▶ _Try it_: Retype word for word the lines of the data below, from the first to the one bearing "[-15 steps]", with that one included.

▶ _The input_:

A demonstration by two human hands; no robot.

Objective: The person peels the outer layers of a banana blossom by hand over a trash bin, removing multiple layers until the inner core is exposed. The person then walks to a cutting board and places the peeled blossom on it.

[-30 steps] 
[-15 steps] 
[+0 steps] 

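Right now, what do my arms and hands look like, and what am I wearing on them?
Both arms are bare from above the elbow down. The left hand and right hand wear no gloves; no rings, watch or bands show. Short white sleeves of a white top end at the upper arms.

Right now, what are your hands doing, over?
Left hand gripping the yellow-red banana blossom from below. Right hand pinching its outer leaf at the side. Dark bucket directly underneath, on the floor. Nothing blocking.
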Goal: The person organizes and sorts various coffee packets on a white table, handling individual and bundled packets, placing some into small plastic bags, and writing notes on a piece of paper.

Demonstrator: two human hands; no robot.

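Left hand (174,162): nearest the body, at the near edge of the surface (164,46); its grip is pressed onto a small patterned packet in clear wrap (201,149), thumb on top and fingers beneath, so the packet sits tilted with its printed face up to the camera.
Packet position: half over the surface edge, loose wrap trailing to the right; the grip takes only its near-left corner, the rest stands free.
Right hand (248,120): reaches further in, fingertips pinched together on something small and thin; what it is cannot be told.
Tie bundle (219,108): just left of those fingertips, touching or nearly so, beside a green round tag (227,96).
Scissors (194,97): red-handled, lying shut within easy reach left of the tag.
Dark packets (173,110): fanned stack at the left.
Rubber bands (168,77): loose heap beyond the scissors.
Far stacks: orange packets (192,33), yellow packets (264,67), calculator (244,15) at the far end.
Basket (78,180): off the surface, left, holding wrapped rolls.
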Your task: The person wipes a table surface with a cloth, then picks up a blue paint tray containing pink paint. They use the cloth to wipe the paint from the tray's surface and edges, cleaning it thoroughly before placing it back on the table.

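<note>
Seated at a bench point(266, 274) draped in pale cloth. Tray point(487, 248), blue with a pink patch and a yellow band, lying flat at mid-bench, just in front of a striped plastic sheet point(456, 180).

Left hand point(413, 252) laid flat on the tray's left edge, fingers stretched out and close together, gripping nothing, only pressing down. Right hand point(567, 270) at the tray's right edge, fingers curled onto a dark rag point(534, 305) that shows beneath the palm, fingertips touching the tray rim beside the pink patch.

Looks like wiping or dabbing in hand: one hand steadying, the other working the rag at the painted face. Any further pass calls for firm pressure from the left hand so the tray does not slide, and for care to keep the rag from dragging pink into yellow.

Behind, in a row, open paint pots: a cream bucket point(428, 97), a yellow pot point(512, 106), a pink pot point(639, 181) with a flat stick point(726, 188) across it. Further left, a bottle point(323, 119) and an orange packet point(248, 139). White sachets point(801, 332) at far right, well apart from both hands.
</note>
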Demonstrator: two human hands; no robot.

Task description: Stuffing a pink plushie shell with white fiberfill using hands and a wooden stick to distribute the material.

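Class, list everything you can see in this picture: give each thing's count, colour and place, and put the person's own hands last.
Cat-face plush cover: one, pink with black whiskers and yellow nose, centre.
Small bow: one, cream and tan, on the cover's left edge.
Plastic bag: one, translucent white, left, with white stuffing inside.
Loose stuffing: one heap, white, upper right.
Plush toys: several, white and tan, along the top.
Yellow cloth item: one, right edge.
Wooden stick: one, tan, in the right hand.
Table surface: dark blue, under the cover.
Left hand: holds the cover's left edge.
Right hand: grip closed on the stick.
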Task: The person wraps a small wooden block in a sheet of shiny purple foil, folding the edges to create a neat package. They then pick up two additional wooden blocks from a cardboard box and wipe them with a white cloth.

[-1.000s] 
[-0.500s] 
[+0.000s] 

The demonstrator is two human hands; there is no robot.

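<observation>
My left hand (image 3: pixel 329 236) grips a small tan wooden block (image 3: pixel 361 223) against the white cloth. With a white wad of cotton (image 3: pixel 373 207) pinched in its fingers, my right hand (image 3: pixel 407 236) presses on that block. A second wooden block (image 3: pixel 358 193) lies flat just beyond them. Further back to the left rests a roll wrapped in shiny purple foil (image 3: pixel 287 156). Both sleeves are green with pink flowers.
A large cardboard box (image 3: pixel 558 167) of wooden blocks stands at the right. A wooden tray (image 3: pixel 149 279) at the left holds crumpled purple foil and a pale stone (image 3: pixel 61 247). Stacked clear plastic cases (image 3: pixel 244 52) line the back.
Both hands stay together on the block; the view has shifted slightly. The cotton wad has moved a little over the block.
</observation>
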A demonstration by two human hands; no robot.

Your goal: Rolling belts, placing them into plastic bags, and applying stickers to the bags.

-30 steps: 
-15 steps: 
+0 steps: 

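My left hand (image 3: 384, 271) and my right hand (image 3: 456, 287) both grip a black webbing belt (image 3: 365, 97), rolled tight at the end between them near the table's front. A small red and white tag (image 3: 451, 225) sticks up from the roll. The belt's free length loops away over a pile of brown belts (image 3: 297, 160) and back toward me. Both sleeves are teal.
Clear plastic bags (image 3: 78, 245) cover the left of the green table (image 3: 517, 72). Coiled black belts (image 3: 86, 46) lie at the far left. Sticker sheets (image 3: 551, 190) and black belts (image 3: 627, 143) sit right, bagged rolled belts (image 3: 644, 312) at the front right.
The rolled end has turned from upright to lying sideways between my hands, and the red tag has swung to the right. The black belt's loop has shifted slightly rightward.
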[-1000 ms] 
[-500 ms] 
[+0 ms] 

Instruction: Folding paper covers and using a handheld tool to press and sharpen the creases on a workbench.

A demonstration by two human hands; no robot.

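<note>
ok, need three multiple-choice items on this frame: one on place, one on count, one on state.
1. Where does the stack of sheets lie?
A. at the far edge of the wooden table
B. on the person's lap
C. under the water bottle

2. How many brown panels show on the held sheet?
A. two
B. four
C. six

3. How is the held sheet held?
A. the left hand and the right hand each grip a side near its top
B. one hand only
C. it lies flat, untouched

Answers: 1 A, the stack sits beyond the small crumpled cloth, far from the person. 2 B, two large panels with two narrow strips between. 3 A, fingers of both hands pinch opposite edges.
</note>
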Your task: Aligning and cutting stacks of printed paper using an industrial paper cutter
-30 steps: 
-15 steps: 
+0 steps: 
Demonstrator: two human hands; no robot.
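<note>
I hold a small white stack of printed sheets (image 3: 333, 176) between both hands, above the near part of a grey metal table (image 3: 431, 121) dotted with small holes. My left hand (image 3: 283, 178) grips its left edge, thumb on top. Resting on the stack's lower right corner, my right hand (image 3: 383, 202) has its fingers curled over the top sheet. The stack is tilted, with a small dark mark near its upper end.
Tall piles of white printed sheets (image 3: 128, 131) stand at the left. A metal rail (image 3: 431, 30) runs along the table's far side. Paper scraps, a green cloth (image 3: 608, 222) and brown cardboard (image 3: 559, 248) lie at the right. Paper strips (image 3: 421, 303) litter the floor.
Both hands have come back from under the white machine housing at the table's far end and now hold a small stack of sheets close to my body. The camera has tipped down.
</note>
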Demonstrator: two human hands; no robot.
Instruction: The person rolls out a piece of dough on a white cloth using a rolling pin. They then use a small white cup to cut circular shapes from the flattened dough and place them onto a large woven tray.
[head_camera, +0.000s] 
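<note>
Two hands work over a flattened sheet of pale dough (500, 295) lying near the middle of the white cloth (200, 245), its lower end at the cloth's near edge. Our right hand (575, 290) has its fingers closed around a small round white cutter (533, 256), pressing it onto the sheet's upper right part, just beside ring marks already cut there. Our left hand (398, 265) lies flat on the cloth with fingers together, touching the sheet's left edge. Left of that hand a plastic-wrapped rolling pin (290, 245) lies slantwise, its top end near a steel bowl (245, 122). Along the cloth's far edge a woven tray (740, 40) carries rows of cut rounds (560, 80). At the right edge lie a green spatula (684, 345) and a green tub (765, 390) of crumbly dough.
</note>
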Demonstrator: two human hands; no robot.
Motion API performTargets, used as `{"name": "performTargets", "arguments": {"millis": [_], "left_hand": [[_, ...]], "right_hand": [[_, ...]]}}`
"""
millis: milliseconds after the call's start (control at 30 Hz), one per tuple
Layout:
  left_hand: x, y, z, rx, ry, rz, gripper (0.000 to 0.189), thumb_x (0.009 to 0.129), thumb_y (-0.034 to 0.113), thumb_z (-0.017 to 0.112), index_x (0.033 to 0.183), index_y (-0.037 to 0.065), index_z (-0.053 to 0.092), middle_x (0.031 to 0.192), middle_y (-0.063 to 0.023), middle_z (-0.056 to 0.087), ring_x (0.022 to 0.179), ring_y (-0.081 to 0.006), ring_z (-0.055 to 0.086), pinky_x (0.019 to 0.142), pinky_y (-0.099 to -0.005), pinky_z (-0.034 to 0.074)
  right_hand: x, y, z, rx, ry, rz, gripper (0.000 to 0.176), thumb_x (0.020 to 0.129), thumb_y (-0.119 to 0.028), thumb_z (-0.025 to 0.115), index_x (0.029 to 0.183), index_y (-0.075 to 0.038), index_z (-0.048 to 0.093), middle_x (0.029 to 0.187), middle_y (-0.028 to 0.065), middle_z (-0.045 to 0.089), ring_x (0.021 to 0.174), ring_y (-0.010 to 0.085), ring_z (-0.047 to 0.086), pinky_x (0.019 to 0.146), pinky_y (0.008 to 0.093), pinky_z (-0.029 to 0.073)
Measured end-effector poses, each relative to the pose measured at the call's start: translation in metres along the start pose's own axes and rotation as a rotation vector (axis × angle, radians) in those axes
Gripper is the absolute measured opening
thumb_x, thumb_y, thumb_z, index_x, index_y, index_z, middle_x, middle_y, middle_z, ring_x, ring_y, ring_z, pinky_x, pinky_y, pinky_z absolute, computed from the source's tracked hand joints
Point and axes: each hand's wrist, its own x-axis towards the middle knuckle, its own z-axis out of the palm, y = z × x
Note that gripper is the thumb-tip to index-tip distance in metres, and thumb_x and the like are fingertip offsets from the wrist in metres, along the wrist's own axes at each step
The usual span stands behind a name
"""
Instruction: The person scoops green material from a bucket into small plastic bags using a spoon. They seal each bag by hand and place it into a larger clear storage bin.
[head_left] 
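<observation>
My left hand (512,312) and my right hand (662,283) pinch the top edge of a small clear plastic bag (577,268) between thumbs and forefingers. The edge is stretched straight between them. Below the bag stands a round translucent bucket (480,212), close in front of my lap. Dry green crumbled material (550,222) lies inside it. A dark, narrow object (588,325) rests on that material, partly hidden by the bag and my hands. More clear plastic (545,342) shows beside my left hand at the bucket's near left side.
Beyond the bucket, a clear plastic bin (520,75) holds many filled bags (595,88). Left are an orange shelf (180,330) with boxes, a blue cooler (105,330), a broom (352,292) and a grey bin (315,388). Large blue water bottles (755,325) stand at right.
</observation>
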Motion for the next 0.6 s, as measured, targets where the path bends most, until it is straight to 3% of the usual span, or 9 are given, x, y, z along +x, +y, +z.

▶ _Solved problem_:
A demonstration by two human hands; no robot.

Objective: The person peels the outer layers of a banana blossom by hand over a trash bin, removing multiple layers until the inner core is exposed. The person then walks to a cutting board and places the peeled blossom on it.

[-30 steps] 
[-15 steps] 

With the output given, the exercise is complete.